START Material provided

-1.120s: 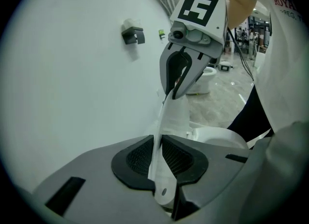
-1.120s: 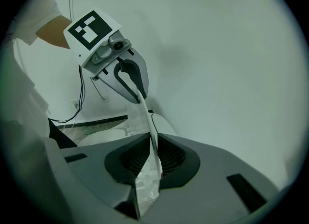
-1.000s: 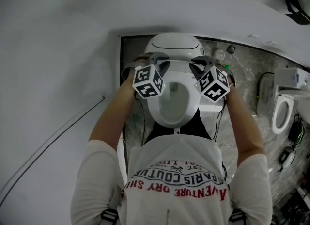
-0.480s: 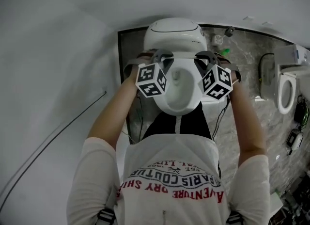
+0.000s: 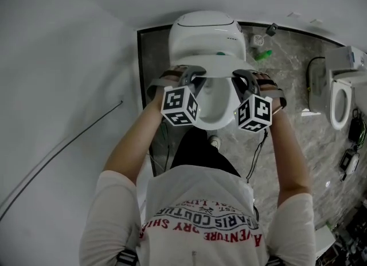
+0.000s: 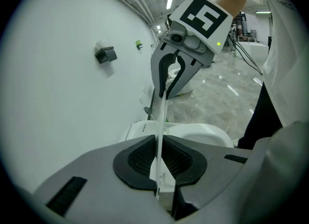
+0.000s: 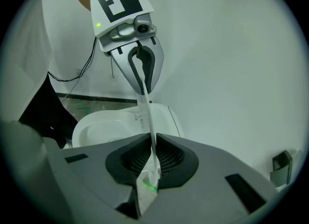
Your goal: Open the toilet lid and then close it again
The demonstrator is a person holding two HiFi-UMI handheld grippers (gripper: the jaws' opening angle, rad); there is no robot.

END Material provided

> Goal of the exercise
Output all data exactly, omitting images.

> Expected answer
-1.120s: 
-1.120s: 
-1.000s: 
-0.480s: 
+0.000s: 
+0.000s: 
+0.000s: 
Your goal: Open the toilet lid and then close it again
The demonstrator is a person holding two HiFi-UMI handheld grippers (gripper: the jaws' opening angle, rad); there is no robot.

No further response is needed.